Gene Kerrigan wrote this in the Irish Independent on Sunday, July 29. (Croke Park is a sports stadium that seats 82,300.)



"Imagine a million dollars. Imagine it sitting on a seat in Croke Park. Imagine every seat in the stadium had a million dollars wrapped and stacked on it. Altogether, that would be upwards of $82bn. Now, imagine 12 Croke Parks, each seat similarly decorated with money. Now, you've got a trillion dollars.

Now multiply that by 21. We're looking at over 250 Croke Parks, each holding $82bn. Now, unless the batteries on my calculator are dodgy, we're looking at something approaching the amount of money hidden offshore by the super-rich in 2010.

The figure of $21trn is the conservative estimate (it could be up to $32trn) in a report published last week by the Tax Justice Network (TJN). The research for the report was done by the former chief economist of McKinsey, a consulting firm that's hired by major corporations and governments."

I didn't know this. Did you know this? There is plenty of money out there, isn't there? For things like malaria tents, clean water, low cost housing, FOOD!

What are these people who have hidden all this money made of? I think they are aliens. I admit, when I was a kid, I thought I might grow up to be Sister Saint Nonnie, but I became more realistic about the chances of that happening long before I discovered sex, alcohol, drugs and assorted behaviors that go along with the aforementioned. However, even if I abandoned my try for sainthood, I always shared my chocolate bars, metaphorically, with my friends.

My mother, and yours probably, used to tell us to eat our vegetables because there were starving children in China (or somewhere) that didn't have any. (Never mind the logic regarding the "how" of this Motherism-we all argued with Mom but had to eat our string beans anyway.) The point was that there were others, not just our best friends, who needed pieces of our chocolate bars.

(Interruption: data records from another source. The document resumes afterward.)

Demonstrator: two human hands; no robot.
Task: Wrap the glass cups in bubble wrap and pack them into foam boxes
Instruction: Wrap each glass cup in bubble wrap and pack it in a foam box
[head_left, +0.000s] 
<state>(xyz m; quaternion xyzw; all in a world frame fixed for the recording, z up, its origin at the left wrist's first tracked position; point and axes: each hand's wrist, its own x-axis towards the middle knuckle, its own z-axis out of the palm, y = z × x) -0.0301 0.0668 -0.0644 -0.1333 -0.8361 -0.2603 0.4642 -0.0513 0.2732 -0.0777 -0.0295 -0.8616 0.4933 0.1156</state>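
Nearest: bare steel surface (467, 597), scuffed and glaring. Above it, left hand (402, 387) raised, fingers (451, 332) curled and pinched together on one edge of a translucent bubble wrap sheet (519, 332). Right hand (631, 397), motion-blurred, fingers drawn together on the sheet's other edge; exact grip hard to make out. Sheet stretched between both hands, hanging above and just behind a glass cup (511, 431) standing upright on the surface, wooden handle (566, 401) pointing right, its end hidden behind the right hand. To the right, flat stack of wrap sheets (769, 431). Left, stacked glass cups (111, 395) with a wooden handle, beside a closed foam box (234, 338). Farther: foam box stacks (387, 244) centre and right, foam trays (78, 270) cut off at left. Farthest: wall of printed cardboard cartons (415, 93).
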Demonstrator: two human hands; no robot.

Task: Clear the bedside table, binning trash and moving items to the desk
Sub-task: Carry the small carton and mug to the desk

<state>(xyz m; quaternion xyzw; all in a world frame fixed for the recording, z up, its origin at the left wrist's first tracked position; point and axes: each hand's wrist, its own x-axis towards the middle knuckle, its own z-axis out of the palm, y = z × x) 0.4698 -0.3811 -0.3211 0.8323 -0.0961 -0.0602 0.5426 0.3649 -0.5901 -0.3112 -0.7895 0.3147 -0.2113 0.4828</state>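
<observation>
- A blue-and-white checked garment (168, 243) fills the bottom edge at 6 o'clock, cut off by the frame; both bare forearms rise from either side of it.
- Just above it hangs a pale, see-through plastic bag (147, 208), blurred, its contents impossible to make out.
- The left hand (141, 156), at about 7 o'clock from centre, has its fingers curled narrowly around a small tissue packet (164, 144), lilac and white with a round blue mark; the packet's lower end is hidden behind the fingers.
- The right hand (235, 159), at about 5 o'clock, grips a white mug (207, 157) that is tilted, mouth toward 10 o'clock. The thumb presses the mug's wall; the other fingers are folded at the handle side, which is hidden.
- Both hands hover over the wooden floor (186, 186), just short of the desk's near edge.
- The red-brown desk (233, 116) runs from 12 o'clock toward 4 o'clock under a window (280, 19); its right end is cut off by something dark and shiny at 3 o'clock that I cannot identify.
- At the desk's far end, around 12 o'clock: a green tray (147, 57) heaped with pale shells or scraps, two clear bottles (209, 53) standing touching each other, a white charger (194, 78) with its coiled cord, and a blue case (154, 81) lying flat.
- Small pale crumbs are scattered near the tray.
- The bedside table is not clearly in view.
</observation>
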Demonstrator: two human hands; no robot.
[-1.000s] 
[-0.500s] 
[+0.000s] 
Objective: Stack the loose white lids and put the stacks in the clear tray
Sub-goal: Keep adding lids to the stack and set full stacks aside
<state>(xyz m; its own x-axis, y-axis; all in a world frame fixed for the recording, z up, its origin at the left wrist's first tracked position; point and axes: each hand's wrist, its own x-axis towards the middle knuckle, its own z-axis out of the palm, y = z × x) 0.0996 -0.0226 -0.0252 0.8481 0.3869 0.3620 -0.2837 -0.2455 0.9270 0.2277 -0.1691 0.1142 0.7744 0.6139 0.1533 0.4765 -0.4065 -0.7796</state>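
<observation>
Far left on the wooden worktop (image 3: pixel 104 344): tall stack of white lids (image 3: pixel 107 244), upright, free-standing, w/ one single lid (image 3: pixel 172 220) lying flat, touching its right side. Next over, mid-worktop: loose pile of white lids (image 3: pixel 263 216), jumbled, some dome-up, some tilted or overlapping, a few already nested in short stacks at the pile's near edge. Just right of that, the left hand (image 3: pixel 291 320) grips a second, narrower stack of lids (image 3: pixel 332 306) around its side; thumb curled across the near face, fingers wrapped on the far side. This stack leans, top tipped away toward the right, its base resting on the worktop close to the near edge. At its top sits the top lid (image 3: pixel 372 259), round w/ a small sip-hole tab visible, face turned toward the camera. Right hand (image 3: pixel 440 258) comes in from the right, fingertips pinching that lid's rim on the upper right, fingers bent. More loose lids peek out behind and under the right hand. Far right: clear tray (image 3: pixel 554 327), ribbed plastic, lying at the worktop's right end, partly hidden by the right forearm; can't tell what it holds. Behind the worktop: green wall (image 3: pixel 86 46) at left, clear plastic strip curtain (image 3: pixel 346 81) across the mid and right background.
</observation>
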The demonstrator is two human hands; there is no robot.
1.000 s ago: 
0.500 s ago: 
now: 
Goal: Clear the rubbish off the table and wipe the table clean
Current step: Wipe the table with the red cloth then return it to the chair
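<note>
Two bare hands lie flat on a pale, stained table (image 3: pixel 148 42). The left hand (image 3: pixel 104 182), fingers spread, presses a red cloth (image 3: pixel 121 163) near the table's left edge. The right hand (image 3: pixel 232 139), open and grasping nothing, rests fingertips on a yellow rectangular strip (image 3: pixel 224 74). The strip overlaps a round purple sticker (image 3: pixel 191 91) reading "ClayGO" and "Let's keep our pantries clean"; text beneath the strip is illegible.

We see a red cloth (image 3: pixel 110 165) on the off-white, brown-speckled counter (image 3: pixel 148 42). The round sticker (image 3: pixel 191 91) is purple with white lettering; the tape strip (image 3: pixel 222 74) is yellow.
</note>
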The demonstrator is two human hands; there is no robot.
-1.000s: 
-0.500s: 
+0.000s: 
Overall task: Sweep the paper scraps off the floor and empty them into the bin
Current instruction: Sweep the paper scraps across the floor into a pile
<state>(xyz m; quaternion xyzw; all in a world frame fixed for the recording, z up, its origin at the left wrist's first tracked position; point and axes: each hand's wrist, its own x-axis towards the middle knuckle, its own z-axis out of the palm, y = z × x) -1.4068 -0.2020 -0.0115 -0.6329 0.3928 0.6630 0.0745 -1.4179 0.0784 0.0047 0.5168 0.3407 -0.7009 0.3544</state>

There were invisible others in the world who had less than we did and our mothers wanted us to think, or better, care about them.

In spite of my career choices, which have been sort of anti-wealth-accumulation (dancer, teacher, poet) I've earned enough to be taxed by the government and I've paid. On time, even. I figured that was how parts of life worked. I couldn't build a new school, but I could pay my property tax and so do my part. And so on and so on. I have also thought that , on the whole, most people have a heartstring that tugs the "fairness," principle that was lodged in their brains by assorted adults when they were very young. We feel a good firm yank, or the slightest possible tweak, but, if we're sane, we live somewhere in the land of people who try to have a "good conscience" in their behavior towards their fellows. We struggle with this, of course.

Damn. I keep saying "we." I've slowly, over a lifetime, been absorbing the truth that "we" is an idiotic pronoun to use when talking about values. Those guys with the 21 to 32 trillion in hidden accounts? They don't use that money to share, help, support, etc., etc. anyone.  They keep it for themselves. If you've already forgotten how much money is in these black money holes, re-read Gene Kerrigans's excellent imagery.

Dylan Thomas wrote,"I hold a beast, an angel and a madman in me, and my enquiry is as to their working, and my problem is their subjugation and victory, downthrow and upheaval, and my effort is their self-expression.” Thomas exhorted us to "Rage, rage against the dying of the light."  We need (there's that "we" again) to rage against these aliens, these super-rich, so that they cannot consume our light. They are bastards.

Link for Kerrigan article: http://www.independent.ie/opinion/columnists/gene-kerrigan/gene-kerrigan-rich-hiding-250-croke-parks-of-cash-3182543.html



   

2 comments:

david coyote said...

These 1%ers should leave the planet - their consciences have already preseded them.

Maryanne Stahl said...

I'll never understand the shortsightedness of greed.